Pero ¡joder, qué equivocada estaba! Al parecer, cuando August se había levantado para sentarse a la mesa de la cocina y dibujar, no sólo lo comprendía todo ya sino que también le había dado a ella una lección al refinar su propia matemática. Cuando llegó a casa, Lisbeth se dirigió directamente a su ordenador —sin ni siquiera quitarse las botas o la chupa de cuero—, buscó el archivo encriptado de la NSA y abrió el programa de las curvas elípticas.
Luego llamó a Hanna Balder.
Hanna, que no se había llevado sus pastillas a Múnich, apenas había pegado ojo. A pesar de ello, se sentía animada gracias al hotel en el que se alojaba y al entorno. El vertiginoso paisaje montañoso le hizo recordar lo encerrada que había vivido y a la vez le produjo la sensación de que la ayudaba a serenarse poco a poco e, incluso, de que ese miedo que tenía tan metido en el cuerpo iba desapareciendo. Claro que, por otra parte, podría tratarse de un mero deseo; lo cierto era que también se sentía algo perdida en ese nuevo y elegante ambiente.
Hubo un tiempo en el que ella solía entrar en esos lujosos salones con una natural dignidad: «Miradme, aquí estoy». Ahora se mostraba tímida y titubeaba y, a pesar de que el bufé del desayuno era magnífico, le costaba mucho comer. August se encontraba sentado a su lado escribiendo compulsivamente sus series de números y tampoco comía nada, pero al menos tomaba enormes cantidades de zumo de naranja recién exprimida.
De pronto, su nuevo teléfono encriptado sonó, lo que al principio la asustó. Pero, como no podía ser de otra manera, era la mujer que les había enviado hasta allí. Nadie más —que ella supiera— tenía el número, así que lo más probable era que llamara para asegurarse de que habían llegado bien. Por eso Hanna empezó con una entusiasta descripción de lo fantástico y maravilloso que todo se le antojaba, aunque, para su gran asombro, la mujer la interrumpió con brusquedad:
—¿Dónde estáis?
—En el comedor, desayunando.
—Pues salid de ahí ahora mismo y subid a la habitación. August y yo tenemos que trabajar.
—¿Trabajar?
—Voy a enviaros unas ecuaciones a las que quiero que les eche un vistazo, ¿vale?
—No entiendo nada.
—Enséñaselas a August. Luego llámame y dime lo que ha escrito.
—De acuerdo —dijo Hanna desconcertada.
A continuación cogió un par de
croissants
y un bollo de canela, y se dirigió con August hacia los ascensores.

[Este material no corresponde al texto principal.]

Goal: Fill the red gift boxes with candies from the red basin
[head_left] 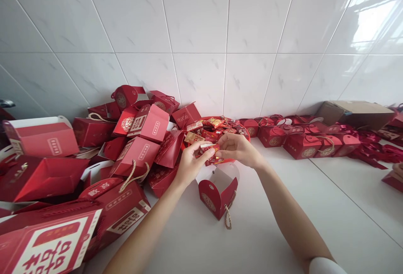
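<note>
Between my two hands, over the near rim of a red basket of wrapped sweets (pixel 233 131), is a small red candy packet (pixel 207 149). My left hand (pixel 192 161) pinches it from the left, thumb on its face. From the right, my right hand (pixel 236 151) has its fingers pressed together at the packet's right end. Just below my hands an open red box (pixel 217 194) stands on the white tiled surface, its top flaps spread and a rope handle hanging at its right side. What lies inside the box is not visible.
Many red gift boxes (pixel 138 156) are heaped at the left. Closed red boxes (pixel 304 146) line the wall at the right, with a cardboard box (pixel 355 112) and dark red ribbons (pixel 371 150) beyond. Another person's hand (pixel 398 169) touches a red box at the right edge.
</note>
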Motion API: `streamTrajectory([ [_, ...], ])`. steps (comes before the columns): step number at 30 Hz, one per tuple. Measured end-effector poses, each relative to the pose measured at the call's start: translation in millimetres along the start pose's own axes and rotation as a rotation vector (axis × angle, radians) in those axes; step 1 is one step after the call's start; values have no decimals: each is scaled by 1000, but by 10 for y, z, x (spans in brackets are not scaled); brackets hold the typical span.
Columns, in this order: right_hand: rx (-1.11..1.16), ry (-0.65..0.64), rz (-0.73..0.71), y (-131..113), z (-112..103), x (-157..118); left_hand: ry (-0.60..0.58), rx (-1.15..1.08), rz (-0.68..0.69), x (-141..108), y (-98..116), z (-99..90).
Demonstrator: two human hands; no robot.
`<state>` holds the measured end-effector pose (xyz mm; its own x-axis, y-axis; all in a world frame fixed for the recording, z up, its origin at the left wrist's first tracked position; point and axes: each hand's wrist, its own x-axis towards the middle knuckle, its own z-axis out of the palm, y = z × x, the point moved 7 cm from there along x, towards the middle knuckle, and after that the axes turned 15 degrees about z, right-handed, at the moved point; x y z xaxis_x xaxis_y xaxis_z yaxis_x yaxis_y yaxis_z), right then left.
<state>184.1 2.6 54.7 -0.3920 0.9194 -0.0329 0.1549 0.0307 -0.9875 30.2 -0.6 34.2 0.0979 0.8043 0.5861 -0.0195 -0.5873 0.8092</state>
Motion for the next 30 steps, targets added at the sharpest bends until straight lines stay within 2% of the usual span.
streamTrajectory([
  [3, -6, 46, -39, -29, -104, -4, 18, 25, 22, 10, 8, -21],
  [7, -102, 350, -70, 9, -534, -17, 91, 3, 21, 47, -19, -135],
  [10, -353, 483, 29, 112, -730, 6, 120, 5, 29, 75, -34, -207],
  [13, -681, 448, 219, 270, -701, 85, 120, 8, 17, 84, -52, -218],
  [16, -846, 435, 331, 373, -616, 154, 115, 13, 4, 79, -64, -200],
  [23, -829, 470, 302, 355, -584, 214, 91, 17, -24, 75, -68, -178],
  [25, -742, 460, 257, 295, -609, 169, 72, 8, -42, 72, -81, -166],
  [27, -540, 350, 160, 210, -563, 110, 48, 13, -49, 71, -91, -157],
  [30, -300, -7, 3, 59, -309, -5, 19, 58, -39, 75, -86, -164],
])
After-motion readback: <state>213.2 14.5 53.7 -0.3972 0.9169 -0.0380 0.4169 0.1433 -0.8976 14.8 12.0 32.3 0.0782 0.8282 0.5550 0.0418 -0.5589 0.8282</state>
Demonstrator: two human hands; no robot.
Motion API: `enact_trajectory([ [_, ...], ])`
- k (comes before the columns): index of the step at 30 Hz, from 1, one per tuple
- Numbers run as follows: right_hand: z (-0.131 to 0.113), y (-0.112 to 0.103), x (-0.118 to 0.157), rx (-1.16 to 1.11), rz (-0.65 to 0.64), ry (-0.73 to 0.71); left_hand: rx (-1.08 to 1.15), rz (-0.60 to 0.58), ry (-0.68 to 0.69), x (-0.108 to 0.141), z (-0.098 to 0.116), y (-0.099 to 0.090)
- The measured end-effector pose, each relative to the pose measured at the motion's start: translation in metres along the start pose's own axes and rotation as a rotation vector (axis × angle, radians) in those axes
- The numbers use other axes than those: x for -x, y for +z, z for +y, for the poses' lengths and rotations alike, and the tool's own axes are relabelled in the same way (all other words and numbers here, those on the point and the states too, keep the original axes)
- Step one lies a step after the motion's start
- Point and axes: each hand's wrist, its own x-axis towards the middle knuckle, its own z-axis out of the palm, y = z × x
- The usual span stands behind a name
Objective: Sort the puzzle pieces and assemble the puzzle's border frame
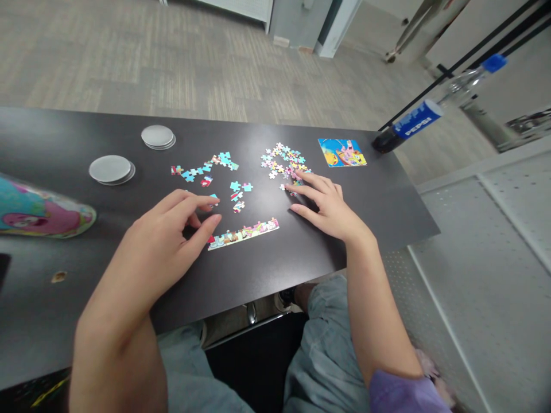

En realidad August sólo la ayudó al principio. Pero le bastó. Después Lisbeth vio con claridad sus propios errores y pudo realizar las modificaciones necesarias para mejorar su programa. Trabajó horas y horas, sumida en la más profunda concentración, hasta que la noche se apoderó de la ciudad y la nieve volvió a caer. De repente —aquél sería uno de esos momentos que siempre la acompañarían—, algo raro ocurrió con el archivo que tenía en la pantalla de su ordenador: empezó a descomponerse y a cambiar de forma. Y entonces, tras sentir que todo su cuerpo era sacudido por algo parecido a una descarga eléctrica, Lisbeth alzó un puño al aire.